A chemical reaction network (CRN) can be represented as a bipartite directed graph with two types of nodes: reactions and species.

Each reaction in the network has associated costs:

  • Unit cost (unit_cost): Cost per quantity of the reaction (e.g., substrate purchase, byproduct disposal)
  • Fixed cost (fixed_cost): One-time cost incurred if the reaction occurs at all (e.g., equipment preparation)
  • Bounds: Lower (low) and upper (high) limits on reaction quantities

The optimization problem, as presented by Mizuno and Komatsuzaki, can be formulated as:

minimize: Σ(r∈R) [c_r^unit × x_r + c_r^fixed × p(x_r)]

subject to: 
  ∀s∈S: Σ(r∈R) v_{s,r} × x_r = 0  (mass balance)
  ∀r∈R: l_r ≤ x_r ≤ u_r           (reaction bounds)

Where:

  • R is the set of reactions, S is the set of species
  • x_r is the quantity of reaction r (optimization variable)
  • v_{s,r} is the signed stoichiometric coefficient of species s in reaction r
  • p(x_r) is the positivity indicator function (1 if x_r > 0, 0 otherwise)

Task Types

RXN_NETWORK_OPT

  • Optimize chemical reaction network pathways to minimize total cost while satisfying mass balance constraints
  • Inputs: crn_data: Dict[str, List[Dict]] containing the reaction network definition with keys reaction_list and species_list, time_limit: int maximum solve time in seconds
  • Cebule max_processors: Specify the number of cores to use
  • Output: Dict[str, Union[Dict[str, int], float, bool, Dict[str, float]]] containing the keys reaction_quantities (mapping reaction names to optimal quantities), total_cost (minimum total cost achieved), solve_time (total time taken in seconds), and optimal (whether optimal solution was found)

Input Format

Within crn_data dictionary:

  • reaction_list: Array of reaction definitions
  • name: Unique identifier for the reaction
  • fixed_cost: One-time cost if reaction occurs (≥0)
  • unit_cost: Cost per unit quantity of reaction (≥0)
  • low: Minimum allowed reaction quantity (≥0)
  • high: Maximum allowed reaction quantity (≥low)
  • species_list: Array of chemical species definitions
  • name: Unique identifier for the species
  • stoich: Dictionary mapping reaction names to signed stoichiometric coefficients
    • Positive values: species is produced by the reaction
    • Negative values: species is consumed by the reaction

Inflow and Outflow Reactions

Chemical reaction networks require boundary conditions to represent material inputs and product outputs. These are typically modeled as special reactions:

  • Inflow reactions: Represent external material supply (e.g., raw material purchases). These reactions have no reactants and produce species needed by the network. They should positive low bounds if the material is a required input to ensure minimum supply, but if the material is optional (ex. one pathway to produce the desired target includes it but not another) a positive lower bound should not be given.

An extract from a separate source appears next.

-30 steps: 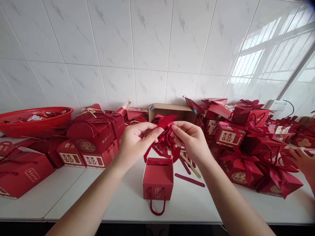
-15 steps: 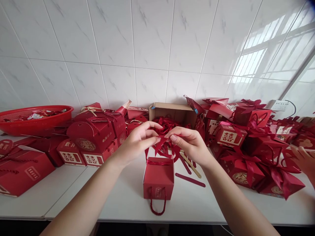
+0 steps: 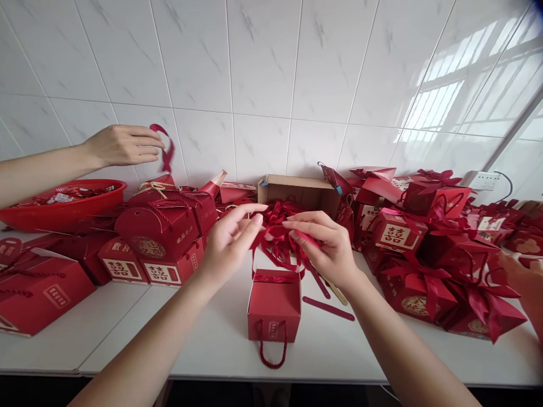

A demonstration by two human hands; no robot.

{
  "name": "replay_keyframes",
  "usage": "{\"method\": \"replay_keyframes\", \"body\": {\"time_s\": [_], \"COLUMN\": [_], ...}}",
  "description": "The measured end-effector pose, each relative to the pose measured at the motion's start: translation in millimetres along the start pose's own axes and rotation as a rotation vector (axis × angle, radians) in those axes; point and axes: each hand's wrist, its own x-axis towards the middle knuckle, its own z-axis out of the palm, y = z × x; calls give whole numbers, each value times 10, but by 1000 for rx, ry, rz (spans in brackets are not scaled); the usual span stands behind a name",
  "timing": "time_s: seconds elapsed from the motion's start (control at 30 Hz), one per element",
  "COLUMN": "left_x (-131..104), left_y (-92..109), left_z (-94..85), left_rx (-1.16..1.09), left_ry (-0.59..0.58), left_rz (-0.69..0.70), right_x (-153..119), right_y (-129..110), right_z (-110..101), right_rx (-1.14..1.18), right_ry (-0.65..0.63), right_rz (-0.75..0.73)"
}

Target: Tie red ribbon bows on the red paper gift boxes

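A red ribbon is stretched between my two hands, above the small red gift box. My right hand pinches it with thumb and fingertips. At its other end my left hand has the ribbon at its fingers, partly hidden behind the thumb. Below them the red gift box stands on the white table, its twisted red cord handle hanging toward me. A strip of ribbon crosses the top of this box, and thin strands rise from its sides toward my hands.
Behind my hands, red ribbons spill from a cardboard box. Flat red strips lie to the right. Stacked red boxes flank both sides. Another person's hand holds a ribbon above the red basket; another hand is at far right.
My hands have moved slightly apart, and more of the ribbon shows between them. Another person's hand with a ribbon has come in from the left. The gift box has stayed put.
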Motion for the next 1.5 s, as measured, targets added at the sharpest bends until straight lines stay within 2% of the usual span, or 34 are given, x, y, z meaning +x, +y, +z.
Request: {"method": "replay_keyframes", "body": {"time_s": [0.1, 0.2, 0.27, 0.33, 0.4, 0.47, 0.53, 0.63, 0.7, 0.8, 0.87, 0.9, 0.97, 1.03, 1.13, 1.3, 1.5], "left_x": [-82, -212, -361, -557, -767, -946, -1060, -1095, -1048, -948, -892, -871, -836, -808, -777, -779, -822], "left_y": [-105, -272, -428, -619, -828, -1018, -1152, -1210, -1163, -1028, -925, -876, -790, -724, -667, -649, -680], "left_z": [-99, -313, -474, -620, -743, -848, -932, -991, -967, -827, -671, -579, -379, -183, 35, 141, 171], "left_rx": [344, 555, 691, 788, 833, 875, 906, 934, 969, 1016, 899, 789, 538, 349, 237, 223, 221], "left_ry": [215, 284, 255, 155, 30, -44, -63, -62, -73, -19, 8, -3, -71, -141, -198, -222, -212], "left_rz": [260, 336, 311, 263, 213, 153, 110, 108, 131, 172, 152, 112, 0, -101, -133, -121, -170], "right_x": [-114, -384, -658, -970, -1268, -1506, -1661, -1743, -1717, -1579, -1439, -1363, -1216, -1094, -962, -807, -779], "right_y": [-48, -18, 56, 151, 235, 288, 312, 329, 348, 356, 314, 276, 176, 80, 13, 56, 27], "right_z": [-53, -217, -350, -467, -554, -616, -662, -700, -698, -633, -543, -485, -348, -198, -3, 138, 150], "right_rx": [-22, -188, -316, -390, -426, -449, -461, -470, -505, -602, -593, -533, -326, -131, -35, 25, 53], "right_ry": [198, 160, 58, -100, -202, -220, -220, -246, -222, -78, 19, 27, -69, -250, -432, -559, -546], "right_rz": [194, 343, 441, 532, 611, 683, 735, 762, 743, 657, 581, 555, 532, 514, 443, 409, 425]}}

  • Outflow reactions: Represent product extraction or waste disposal. These reactions consume species produced by the network and have no products. They may have positive low bounds to ensure minimum production targets are met. For species that require waste disposal (are byproducts or reactions but not required target chemicals) they should not have a positive lower bound.

Without inflow and outflow reactions, the mass balance constraints would force all reaction quantities to zero, as no net production or consumption would be possible in a closed system.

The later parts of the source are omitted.